Uniform convergence on the limit suffices.
This is a sine wave. \(f_\epsilon(x) = \epsilon \sin \frac{x}{\epsilon^2}.\)
If you decrease \(\epsilon\), its amplitude decreases, so it converges uniformly to \(f(x) \equiv 0\). But its period decreases even faster, so as a result its derivative
\[f'_\epsilon(x) = \frac{1}{\epsilon} \cos \frac{x}{\epsilon^2}\]diverges everywhere.
There’s a lot of room for tweaking in this one.
Consider this function defined on \([0,1]\):
\[f_\epsilon(x) = \begin{cases} 0 & \mbox{if } x \geq 2\epsilon \\ \frac{1}{\epsilon}\left(1 - \left|\frac{x - \epsilon}{\epsilon}\right|\right) &\mbox{if } x < 2\epsilon \end{cases}.\]So \(f_\epsilon(x)\) has a triangular bump of width \(2\epsilon\) and height \(\frac{1}{\epsilon}\) right next to \(0\), which means
\[\int_0^1 f_\epsilon(x) = 1\]for all \(\epsilon < 1/2\).
But
\[\lim_{\epsilon \to 0^+} f_\epsilon(x) = 0\]and the integral of this is obviously 0.

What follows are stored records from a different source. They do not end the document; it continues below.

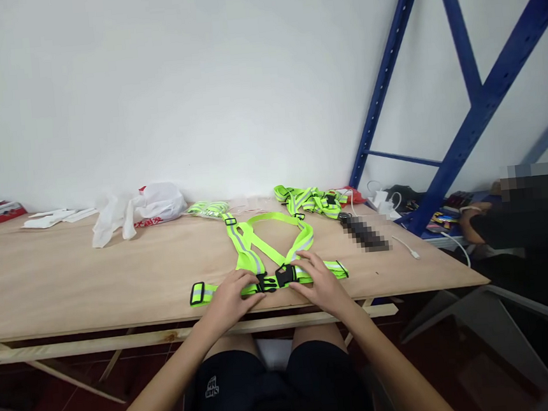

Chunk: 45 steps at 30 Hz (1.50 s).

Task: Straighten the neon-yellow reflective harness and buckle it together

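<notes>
A neon-yellow reflective strap harness (239, 250) with grey stripes lies spread on the wooden table in front of me. My left hand (231, 297) pinches the black pronged buckle half (267, 283) between thumb and fingers. Facing it, the black socket half (284, 275) is held by my right hand (322, 282), thumb below and fingers above. A small gap separates the two halves, so the buckle is unfastened. The waist strap's left end, with a black slider (197, 293), sticks out past my left hand. Its right end (337, 268) extends beyond my right fingers.
Another bunched reflective harness (309, 199) lies at the back right, near a pixelated dark object (365, 232) and a white cable (406, 247). A packaged harness (208, 209) and white plastic bags (158, 203) sit at the back. A blue rack (442, 152) and a person (510, 217) are at right.
</notes>
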Each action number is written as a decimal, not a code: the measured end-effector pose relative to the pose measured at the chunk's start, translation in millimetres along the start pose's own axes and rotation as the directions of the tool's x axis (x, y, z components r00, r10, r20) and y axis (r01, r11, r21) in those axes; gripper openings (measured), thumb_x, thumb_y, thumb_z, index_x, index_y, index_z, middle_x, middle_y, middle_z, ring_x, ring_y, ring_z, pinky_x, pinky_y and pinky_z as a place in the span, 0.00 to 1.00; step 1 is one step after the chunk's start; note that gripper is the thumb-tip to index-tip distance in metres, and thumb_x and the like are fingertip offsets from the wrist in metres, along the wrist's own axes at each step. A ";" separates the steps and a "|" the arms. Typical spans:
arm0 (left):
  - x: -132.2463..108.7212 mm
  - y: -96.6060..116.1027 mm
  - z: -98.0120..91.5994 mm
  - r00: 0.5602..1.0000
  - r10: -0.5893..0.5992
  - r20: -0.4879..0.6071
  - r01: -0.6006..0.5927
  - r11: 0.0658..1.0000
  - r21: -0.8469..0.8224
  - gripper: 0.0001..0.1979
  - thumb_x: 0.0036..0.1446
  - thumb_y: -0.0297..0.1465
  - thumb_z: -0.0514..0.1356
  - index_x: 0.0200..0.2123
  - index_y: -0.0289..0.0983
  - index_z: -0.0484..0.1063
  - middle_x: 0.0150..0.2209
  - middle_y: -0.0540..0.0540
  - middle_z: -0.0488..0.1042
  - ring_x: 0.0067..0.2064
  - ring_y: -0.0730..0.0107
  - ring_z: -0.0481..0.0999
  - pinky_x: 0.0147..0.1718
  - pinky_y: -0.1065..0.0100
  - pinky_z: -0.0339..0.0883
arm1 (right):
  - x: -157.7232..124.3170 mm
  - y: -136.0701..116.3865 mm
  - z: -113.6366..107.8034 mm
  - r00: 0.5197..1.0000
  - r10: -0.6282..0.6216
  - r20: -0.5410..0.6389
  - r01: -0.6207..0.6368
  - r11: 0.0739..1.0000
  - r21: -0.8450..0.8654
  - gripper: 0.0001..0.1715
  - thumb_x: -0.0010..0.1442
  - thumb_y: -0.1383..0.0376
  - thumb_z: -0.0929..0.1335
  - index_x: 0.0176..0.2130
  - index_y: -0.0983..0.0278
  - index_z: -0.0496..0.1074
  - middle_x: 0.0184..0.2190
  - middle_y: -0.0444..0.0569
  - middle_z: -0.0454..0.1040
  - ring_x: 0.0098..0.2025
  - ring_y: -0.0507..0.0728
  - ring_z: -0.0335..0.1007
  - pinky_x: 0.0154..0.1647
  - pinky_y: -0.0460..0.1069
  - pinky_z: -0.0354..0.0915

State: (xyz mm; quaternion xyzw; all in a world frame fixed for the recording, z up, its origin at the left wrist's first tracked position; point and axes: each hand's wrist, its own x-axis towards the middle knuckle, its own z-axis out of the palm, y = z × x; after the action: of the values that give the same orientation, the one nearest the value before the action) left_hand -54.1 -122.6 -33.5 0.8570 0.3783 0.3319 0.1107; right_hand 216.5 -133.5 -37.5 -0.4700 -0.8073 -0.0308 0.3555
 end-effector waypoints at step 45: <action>33.0 -22.0 -19.6 0.984 -0.139 0.114 0.163 0.956 -0.244 0.15 0.54 0.38 0.64 0.44 0.40 0.71 0.45 0.46 0.76 0.47 0.59 0.74 0.50 0.60 0.66 | 22.5 1.9 -1.0 0.966 0.213 0.146 -0.257 0.845 0.468 0.21 0.57 0.60 0.72 0.50 0.61 0.75 0.51 0.52 0.77 0.55 0.61 0.72 0.58 0.55 0.66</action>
State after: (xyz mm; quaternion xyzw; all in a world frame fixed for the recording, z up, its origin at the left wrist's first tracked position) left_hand -63.3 -84.8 -12.4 0.8194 0.3916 0.3265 0.2620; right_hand 211.7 -116.2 -23.7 -0.4626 -0.7404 0.2363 0.4266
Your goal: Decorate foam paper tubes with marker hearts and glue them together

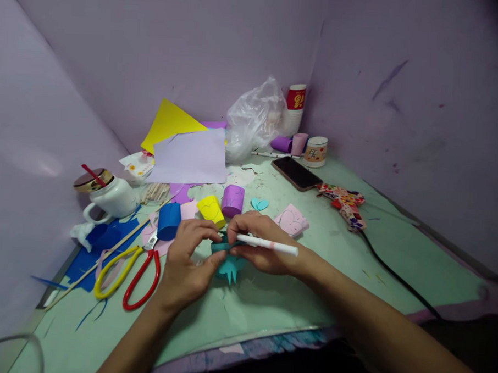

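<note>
Pale purple walls [176, 51] are met in a corner behind a light green surface [277, 303], by whose near edge a teal roll [219, 247] is held between two hands. By the left hand [194, 264] the roll is grasped, with the thumb laid along its side and the fingers bent over the top. By the right hand [267, 239] a white pen [277, 246] is gripped, its far end pointed to the right, while the fingertips are set at the roll's rim; whether the rim is pinched as well cannot be told. Just below the roll, a spiky turquoise piece [231, 268] is seen, partly hidden by the hands. Beyond them, a blue roll [169, 221], a yellow roll [210, 210] and a purple roll [233, 201] are lined up, with turquoise cutouts [259, 204] and a pink piece [292, 220] marked with a heart placed to their right. Beside the left hand, scissors [151, 242] are laid, near a stick [118, 247] and a white mug [120, 198]. Farther back, a lilac sheet [188, 156], a plastic bag [252, 120], stacked cups [296, 109] and a phone [297, 173] are set out.
</note>
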Demonstrator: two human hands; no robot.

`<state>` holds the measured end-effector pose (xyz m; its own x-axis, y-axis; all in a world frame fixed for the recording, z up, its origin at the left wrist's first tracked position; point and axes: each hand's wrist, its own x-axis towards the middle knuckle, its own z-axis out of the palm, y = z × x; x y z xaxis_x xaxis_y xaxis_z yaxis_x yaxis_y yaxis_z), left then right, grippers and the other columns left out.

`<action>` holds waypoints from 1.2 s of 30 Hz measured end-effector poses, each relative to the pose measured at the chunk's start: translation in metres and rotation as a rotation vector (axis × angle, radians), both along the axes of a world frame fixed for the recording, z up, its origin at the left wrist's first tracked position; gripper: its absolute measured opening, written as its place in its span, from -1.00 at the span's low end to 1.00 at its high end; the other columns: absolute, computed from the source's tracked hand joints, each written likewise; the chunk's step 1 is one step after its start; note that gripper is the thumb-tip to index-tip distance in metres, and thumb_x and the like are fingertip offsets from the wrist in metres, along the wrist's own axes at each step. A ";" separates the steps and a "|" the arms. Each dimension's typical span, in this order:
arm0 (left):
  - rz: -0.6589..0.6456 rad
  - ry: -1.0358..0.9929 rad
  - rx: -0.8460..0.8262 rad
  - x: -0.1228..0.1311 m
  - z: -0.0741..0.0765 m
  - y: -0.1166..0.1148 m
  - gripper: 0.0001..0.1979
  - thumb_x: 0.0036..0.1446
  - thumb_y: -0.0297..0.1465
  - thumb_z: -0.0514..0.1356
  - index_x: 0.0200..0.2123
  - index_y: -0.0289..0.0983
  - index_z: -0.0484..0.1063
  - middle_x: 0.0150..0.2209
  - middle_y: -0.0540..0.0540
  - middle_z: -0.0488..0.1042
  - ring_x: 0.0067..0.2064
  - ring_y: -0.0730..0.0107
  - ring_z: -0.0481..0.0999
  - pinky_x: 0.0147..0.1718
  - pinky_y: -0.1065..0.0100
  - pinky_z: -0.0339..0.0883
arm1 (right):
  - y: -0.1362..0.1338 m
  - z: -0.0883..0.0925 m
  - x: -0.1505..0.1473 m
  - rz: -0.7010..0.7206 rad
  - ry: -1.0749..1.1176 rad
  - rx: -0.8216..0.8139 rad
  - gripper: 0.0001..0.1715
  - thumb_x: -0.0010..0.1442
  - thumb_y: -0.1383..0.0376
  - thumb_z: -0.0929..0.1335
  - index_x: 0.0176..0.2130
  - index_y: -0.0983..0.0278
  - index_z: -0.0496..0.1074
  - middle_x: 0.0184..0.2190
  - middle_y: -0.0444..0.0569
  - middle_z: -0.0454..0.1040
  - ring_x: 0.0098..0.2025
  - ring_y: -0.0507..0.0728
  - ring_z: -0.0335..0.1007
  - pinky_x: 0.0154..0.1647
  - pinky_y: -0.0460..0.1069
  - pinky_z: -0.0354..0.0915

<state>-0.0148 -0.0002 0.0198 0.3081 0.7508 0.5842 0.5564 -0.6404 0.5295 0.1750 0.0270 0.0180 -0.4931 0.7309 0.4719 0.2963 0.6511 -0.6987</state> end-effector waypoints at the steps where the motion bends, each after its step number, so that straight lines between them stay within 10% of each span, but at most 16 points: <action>1: 0.006 0.056 0.058 -0.001 0.004 0.001 -0.88 0.00 -0.49 0.26 -0.33 -0.24 0.42 -0.27 -0.10 0.46 -0.14 0.26 0.40 -0.11 0.23 0.26 | 0.000 0.001 0.000 -0.013 -0.006 0.009 -0.77 -0.09 0.50 0.42 -0.41 0.24 0.35 -0.46 -0.18 0.43 -0.38 0.03 0.33 -0.28 -0.07 0.19; 9: 0.045 0.186 -0.208 0.004 0.017 0.007 -0.78 -0.03 -0.40 0.28 -0.24 -0.23 0.42 -0.32 -0.06 0.48 -0.32 0.33 0.42 -0.42 0.33 0.31 | 0.000 0.002 0.003 -0.032 0.061 0.001 -0.73 -0.09 0.49 0.44 -0.39 0.24 0.34 -0.42 -0.17 0.43 -0.36 0.04 0.34 -0.27 -0.06 0.19; 18: -0.102 -0.034 -0.365 0.005 0.008 0.012 -0.88 0.00 -0.40 0.25 -0.43 -0.23 0.32 -0.09 -0.14 0.41 -0.04 0.24 0.42 -0.12 0.25 0.34 | 0.000 0.000 -0.002 -0.076 0.084 -0.062 -0.74 -0.13 0.53 0.41 -0.45 0.24 0.32 -0.44 -0.19 0.39 -0.36 0.03 0.27 -0.27 -0.06 0.17; 22: -0.057 -0.206 -0.374 0.001 0.006 0.013 -0.61 -0.06 -0.36 0.30 -0.12 -0.20 0.33 0.10 -0.21 0.28 0.07 0.17 0.34 -0.07 0.22 0.32 | 0.000 0.002 -0.001 -0.096 0.194 -0.203 -0.78 -0.09 0.48 0.39 -0.43 0.24 0.30 -0.46 -0.19 0.35 -0.39 0.03 0.26 -0.33 -0.06 0.18; 30: -0.288 -0.615 -1.038 0.004 -0.005 0.014 -0.35 -0.17 -0.12 0.36 -0.01 -0.32 0.39 -0.12 -0.24 0.50 -0.13 0.11 0.48 -0.20 0.28 0.32 | 0.001 0.002 0.001 -0.131 0.371 -0.351 -0.79 -0.08 0.37 0.40 -0.43 0.23 0.26 -0.44 -0.16 0.34 -0.40 0.04 0.25 -0.40 -0.06 0.21; 36: -0.326 -0.382 -0.844 0.008 -0.001 0.009 -0.52 -0.10 -0.15 0.31 -0.11 -0.28 0.48 -0.21 -0.12 0.51 -0.22 0.21 0.41 -0.26 0.33 0.25 | 0.000 -0.005 -0.002 -0.173 0.186 -0.099 -0.81 -0.04 0.44 0.37 -0.39 0.23 0.29 -0.40 -0.13 0.32 -0.34 0.07 0.25 -0.31 -0.02 0.19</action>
<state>-0.0068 0.0091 0.0188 0.4765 0.8792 -0.0012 0.1151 -0.0611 0.9915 0.1732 0.0266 0.0125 -0.2683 0.8437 0.4649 0.2580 0.5279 -0.8092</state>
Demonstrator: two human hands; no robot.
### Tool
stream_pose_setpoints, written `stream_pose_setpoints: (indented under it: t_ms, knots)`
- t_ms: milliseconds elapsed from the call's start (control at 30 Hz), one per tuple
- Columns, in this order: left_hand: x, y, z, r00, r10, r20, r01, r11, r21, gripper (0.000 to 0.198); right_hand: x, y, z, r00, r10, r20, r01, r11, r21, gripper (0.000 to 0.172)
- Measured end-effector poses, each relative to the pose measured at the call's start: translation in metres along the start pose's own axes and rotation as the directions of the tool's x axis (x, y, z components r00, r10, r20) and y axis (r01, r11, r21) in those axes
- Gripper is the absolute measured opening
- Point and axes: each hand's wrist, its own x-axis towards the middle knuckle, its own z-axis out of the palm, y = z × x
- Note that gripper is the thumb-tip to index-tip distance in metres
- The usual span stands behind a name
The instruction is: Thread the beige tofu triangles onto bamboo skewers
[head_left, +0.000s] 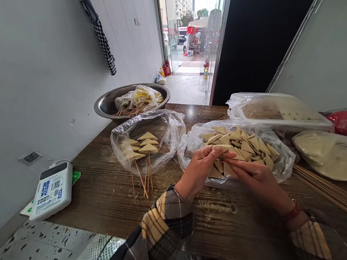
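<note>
Triangle [221, 147] could crease or tear if pinched too hard, and a slack grip could drop it onto the heap [247, 147] in the bag [288, 168] below. It lies between the hands, held at the fingertips of the left hand [201, 169]. Right hand [255, 174] narrows its fingers just beside it; whether they grip anything, I cannot tell.

Looks like a small food shop.
A glass door [169, 14] shows the street [186, 58], a white box [52, 191] has a square code, and the wood table [104, 196] holds a big metal bowl [100, 110] and 3-cornered food pieces [247, 147].
</note>
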Motion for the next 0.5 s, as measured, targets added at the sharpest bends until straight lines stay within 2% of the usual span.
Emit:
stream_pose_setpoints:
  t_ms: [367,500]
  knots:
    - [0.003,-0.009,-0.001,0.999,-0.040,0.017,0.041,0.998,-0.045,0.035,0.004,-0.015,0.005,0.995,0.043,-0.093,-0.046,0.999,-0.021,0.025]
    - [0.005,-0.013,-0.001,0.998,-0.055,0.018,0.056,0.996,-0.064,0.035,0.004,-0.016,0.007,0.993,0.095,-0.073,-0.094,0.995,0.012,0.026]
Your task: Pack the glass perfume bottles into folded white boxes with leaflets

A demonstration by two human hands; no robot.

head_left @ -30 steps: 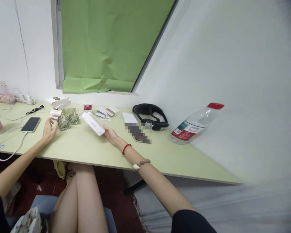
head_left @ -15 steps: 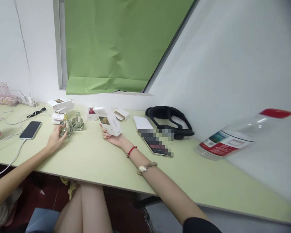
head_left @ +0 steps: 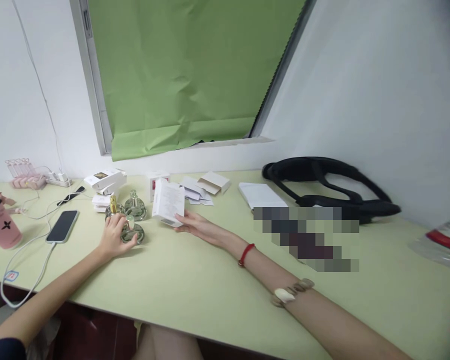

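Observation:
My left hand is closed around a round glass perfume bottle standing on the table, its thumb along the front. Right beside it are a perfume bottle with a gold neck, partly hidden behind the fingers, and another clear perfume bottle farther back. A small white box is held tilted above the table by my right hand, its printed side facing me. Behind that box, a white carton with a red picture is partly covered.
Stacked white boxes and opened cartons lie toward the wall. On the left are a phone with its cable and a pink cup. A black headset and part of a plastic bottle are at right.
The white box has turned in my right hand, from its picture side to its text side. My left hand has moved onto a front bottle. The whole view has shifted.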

Once again, uniform convergence allows the exchange.
Single-variable: Rudin’s Example 5.6(b).
\[f(x) = \begin{cases} x^2 \sin(1/x) &\mbox{if } x \neq 0 \\ 0 &\mbox{if } x = 0 \end{cases}\]is differentiable everywhere, but its derivative is discontinuous at 0. (The other direction is moot: differentiable functions are continuous.)
Two-variable: Just use the above function and consider \(f(x + y)\)?
Rudin chapter 9, exercise 27: If
\[f(x, y) = \begin{cases} 0 &\mbox{if } x = y = 0 \\ \frac{xy(x^2 - y^2)}{x^2 + y^2} &\mbox{else} \end{cases}\]then
\[\begin{align*} \left(\frac{\partial^2 f}{\partial x \partial y} \right)(0, 0) &= 1 \\ \left(\frac{\partial^2 f}{\partial y \partial x} \right)(0, 0) &= -1 \end{align*}\]If just one of these partial derivatives is continuous, one can deduce that the other exists and they’re equal (Rudin Theorem 9.41).
Finally, one without any counterexamples! (Note we disallow improper integrals, since those are really limits of integrals in disguise.) Basically, apply the definition. It helps to consider “rectangular partitions” made from intersecting two partitions, one in each dimension.